- **Work request**
From the data below, repeat exactly the lines from the line with "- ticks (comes" to the line with "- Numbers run", both included.

- **Excerpted records**
= Beginning of Section =
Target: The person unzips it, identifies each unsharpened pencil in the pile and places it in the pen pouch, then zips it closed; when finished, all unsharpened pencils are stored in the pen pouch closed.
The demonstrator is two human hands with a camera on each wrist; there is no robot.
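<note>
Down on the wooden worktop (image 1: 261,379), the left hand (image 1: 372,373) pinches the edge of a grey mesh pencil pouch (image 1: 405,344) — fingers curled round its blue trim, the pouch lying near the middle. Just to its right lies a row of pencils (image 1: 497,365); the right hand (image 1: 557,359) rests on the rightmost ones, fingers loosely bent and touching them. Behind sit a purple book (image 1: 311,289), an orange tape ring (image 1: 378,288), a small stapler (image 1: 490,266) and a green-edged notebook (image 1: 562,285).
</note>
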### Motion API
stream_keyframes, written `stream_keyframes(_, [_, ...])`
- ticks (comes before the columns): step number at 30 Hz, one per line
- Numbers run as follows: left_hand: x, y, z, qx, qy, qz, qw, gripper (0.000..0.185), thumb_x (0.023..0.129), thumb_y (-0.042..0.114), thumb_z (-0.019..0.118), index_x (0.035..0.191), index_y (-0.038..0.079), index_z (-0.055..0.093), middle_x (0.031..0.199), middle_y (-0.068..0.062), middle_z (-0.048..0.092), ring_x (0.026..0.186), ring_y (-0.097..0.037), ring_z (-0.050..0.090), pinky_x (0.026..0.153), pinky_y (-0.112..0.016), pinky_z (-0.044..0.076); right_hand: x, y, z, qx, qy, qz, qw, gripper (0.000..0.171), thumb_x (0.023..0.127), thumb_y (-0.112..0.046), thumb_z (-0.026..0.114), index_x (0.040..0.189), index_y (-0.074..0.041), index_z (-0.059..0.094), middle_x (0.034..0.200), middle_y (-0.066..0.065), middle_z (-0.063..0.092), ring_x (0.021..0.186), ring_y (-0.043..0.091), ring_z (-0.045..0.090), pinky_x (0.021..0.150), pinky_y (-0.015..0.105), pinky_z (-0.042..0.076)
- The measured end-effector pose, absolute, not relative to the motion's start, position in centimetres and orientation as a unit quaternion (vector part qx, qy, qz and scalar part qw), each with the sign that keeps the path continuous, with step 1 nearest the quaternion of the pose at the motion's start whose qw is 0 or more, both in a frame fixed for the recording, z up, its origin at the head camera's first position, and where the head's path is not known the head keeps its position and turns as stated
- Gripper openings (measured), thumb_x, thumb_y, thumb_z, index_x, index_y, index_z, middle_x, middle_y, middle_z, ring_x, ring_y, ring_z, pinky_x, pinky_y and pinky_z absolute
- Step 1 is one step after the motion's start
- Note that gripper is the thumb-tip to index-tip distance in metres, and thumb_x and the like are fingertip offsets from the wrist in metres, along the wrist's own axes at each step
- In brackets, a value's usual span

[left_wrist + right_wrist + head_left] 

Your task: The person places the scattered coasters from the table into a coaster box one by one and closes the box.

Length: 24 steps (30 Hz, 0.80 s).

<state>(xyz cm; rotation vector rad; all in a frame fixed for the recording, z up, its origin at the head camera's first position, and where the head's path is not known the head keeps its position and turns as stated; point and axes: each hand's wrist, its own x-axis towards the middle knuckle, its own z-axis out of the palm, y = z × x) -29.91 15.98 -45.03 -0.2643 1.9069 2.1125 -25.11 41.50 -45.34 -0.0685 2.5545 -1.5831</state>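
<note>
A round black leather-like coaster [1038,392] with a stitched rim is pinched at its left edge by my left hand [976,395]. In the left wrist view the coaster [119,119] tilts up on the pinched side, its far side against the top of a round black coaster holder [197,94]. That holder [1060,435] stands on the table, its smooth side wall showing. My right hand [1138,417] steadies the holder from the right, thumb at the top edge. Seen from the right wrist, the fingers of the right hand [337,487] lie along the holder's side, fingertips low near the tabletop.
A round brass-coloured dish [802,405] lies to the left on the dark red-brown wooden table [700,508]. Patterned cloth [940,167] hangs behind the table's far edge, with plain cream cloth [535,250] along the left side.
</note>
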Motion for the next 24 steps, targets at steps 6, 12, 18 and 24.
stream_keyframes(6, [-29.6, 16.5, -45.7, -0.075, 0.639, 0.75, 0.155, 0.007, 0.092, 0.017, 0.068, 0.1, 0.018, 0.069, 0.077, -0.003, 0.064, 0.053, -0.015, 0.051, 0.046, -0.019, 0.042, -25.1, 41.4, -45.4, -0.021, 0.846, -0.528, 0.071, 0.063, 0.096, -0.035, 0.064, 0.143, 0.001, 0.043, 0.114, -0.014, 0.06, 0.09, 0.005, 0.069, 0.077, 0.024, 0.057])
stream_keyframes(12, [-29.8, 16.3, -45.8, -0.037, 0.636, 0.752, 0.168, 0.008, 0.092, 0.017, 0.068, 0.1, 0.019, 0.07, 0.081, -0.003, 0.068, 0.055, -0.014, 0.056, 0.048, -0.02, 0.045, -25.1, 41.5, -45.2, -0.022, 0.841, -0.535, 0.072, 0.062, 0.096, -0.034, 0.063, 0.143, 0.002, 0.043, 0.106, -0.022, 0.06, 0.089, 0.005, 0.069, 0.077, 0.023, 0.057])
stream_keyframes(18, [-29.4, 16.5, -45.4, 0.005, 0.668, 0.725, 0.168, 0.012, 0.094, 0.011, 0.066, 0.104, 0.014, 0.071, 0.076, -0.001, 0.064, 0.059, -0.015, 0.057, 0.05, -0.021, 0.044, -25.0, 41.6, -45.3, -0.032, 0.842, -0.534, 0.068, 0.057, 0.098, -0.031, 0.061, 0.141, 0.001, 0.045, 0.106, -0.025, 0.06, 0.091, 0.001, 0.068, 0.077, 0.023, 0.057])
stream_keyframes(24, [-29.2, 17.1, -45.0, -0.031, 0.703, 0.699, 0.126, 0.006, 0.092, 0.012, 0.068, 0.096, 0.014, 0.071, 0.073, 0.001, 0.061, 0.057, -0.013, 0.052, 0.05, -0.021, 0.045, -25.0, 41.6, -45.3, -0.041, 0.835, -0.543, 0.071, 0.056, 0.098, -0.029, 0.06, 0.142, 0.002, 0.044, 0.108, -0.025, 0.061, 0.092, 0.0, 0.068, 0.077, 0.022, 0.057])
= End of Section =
- **Answer to this task**
- ticks (comes before the columns): step number at 30 Hz, one per line
- Numbers run as follows: left_hand: x, y, z, qx, qy, qz, qw, gripper (0.000..0.185), thumb_x (0.023..0.129), thumb_y (-0.042..0.114), thumb_z (-0.019..0.118), index_x (0.035..0.191), index_y (-0.038..0.079), index_z (-0.055..0.093), middle_x (0.031..0.199), middle_y (-0.068..0.062), middle_z (-0.048..0.092), ring_x (0.026..0.186), ring_y (-0.097..0.037), ring_z (-0.050..0.090), pinky_x (0.026..0.153), pinky_y (-0.112..0.016), pinky_z (-0.044..0.076); right_hand: x, y, z, qx, qy, qz, qw, gripper (0.000..0.171), thumb_x (0.023..0.127), thumb_y (-0.112..0.046), thumb_z (-0.026..0.114), index_x (0.040..0.189), index_y (-0.074..0.041), index_z (-0.059..0.094), middle_x (0.034..0.200), middle_y (-0.066..0.065), middle_z (-0.063..0.092), ring_x (0.021..0.186), ring_y (-0.043..0.091), ring_z (-0.045..0.090), pinky_x (0.021..0.150), pinky_y (-0.015..0.105), pinky_z (-0.042..0.076)

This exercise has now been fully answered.